[Data excerpts]
_ _ _ _

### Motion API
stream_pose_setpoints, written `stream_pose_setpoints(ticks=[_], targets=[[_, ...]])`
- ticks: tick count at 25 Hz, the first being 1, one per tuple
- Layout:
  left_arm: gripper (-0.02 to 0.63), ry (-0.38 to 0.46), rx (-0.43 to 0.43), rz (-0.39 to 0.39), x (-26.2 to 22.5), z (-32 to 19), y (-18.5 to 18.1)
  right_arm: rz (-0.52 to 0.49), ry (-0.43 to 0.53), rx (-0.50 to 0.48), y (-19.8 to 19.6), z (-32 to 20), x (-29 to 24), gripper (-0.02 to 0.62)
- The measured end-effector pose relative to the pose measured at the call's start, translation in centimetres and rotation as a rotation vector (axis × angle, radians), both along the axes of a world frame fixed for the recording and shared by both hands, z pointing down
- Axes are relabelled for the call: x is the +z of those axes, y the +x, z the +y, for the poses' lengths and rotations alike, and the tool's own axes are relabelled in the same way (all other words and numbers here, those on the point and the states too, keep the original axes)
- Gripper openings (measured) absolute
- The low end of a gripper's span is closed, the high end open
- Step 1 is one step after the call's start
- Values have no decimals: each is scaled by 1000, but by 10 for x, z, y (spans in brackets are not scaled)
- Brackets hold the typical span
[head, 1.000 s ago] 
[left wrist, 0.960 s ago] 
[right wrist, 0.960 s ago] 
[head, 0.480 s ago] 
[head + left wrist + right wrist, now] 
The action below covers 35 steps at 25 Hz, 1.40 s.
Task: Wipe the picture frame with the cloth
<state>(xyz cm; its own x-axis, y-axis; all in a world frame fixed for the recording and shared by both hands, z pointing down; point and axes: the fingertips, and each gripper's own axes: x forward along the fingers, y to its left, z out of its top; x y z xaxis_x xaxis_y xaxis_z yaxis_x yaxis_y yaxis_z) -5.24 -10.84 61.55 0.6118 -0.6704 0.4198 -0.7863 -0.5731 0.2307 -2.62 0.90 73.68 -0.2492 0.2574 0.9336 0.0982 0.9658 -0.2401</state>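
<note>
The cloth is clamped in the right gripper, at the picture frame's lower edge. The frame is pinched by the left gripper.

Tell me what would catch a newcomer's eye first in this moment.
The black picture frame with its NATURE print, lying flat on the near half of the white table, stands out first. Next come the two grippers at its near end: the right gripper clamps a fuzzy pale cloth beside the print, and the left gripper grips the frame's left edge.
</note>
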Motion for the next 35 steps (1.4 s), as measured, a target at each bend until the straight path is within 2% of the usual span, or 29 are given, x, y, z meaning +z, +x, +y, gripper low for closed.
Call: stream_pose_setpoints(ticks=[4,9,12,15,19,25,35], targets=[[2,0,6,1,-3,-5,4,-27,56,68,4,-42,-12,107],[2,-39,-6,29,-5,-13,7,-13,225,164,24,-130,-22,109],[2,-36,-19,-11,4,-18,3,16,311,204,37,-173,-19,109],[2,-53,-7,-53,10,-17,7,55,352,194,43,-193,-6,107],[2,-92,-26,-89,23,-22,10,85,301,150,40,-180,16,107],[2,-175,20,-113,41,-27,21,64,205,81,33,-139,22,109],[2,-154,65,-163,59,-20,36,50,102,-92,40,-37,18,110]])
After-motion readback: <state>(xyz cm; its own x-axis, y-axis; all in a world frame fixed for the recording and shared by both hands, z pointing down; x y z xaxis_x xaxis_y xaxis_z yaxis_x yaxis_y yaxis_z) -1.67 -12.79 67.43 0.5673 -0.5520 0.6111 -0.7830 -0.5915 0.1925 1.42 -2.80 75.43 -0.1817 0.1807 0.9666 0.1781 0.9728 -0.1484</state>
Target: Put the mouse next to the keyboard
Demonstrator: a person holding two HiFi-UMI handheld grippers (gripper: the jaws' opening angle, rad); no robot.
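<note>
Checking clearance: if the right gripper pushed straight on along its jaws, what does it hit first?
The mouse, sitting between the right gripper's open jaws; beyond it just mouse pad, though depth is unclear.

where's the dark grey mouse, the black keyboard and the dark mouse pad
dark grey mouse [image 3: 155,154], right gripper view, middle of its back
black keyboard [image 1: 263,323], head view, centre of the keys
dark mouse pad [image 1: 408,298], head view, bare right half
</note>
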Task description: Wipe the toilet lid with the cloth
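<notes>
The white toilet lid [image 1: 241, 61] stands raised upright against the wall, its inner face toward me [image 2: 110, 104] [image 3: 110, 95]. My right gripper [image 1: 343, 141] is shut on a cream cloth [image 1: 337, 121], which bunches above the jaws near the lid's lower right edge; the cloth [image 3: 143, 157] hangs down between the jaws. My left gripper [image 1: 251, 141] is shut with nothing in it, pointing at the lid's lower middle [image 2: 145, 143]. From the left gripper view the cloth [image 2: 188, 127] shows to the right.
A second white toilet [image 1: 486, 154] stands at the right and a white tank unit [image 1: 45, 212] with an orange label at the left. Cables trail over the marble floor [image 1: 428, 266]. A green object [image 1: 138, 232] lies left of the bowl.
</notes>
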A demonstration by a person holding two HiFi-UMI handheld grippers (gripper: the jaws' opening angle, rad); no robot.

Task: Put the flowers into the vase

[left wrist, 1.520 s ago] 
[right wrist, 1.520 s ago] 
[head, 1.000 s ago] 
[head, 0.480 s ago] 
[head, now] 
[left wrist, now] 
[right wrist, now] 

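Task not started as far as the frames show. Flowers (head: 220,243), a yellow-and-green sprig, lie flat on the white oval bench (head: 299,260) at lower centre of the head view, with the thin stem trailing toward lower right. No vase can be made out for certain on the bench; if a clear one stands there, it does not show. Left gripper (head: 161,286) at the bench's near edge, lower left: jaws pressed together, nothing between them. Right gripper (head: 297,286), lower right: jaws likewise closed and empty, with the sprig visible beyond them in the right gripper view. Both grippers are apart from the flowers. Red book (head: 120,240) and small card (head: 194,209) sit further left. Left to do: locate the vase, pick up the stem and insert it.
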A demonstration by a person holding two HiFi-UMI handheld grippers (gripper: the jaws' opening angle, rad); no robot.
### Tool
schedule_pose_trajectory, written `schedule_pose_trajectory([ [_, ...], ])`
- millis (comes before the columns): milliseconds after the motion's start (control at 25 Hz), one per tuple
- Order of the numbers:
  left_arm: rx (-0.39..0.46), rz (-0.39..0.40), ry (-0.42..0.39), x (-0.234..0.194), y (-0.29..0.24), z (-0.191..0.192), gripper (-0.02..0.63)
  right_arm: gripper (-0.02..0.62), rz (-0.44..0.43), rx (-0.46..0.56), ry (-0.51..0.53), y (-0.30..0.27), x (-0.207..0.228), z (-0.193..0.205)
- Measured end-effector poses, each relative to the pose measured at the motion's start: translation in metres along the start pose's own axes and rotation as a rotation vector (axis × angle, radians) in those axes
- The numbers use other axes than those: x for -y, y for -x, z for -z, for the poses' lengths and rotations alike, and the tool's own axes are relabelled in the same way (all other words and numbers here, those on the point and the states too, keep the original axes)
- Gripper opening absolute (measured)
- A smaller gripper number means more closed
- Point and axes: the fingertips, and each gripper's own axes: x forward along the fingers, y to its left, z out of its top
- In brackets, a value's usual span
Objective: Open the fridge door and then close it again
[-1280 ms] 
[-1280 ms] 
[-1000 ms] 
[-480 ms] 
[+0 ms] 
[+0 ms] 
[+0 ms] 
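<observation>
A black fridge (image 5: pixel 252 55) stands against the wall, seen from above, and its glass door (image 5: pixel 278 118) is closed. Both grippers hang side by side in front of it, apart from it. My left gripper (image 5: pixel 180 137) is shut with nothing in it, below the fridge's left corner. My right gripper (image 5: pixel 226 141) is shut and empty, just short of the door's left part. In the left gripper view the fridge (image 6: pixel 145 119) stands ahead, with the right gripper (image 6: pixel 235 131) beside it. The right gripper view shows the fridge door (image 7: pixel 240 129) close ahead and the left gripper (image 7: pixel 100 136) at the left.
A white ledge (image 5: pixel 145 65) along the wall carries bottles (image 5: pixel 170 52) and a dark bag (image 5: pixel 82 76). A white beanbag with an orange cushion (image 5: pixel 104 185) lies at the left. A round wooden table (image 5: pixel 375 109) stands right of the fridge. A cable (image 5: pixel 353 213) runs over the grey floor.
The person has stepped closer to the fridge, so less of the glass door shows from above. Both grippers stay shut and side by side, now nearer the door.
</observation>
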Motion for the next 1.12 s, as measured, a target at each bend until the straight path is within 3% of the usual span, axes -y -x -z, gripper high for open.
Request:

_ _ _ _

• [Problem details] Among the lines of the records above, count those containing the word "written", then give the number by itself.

• [Task output] 2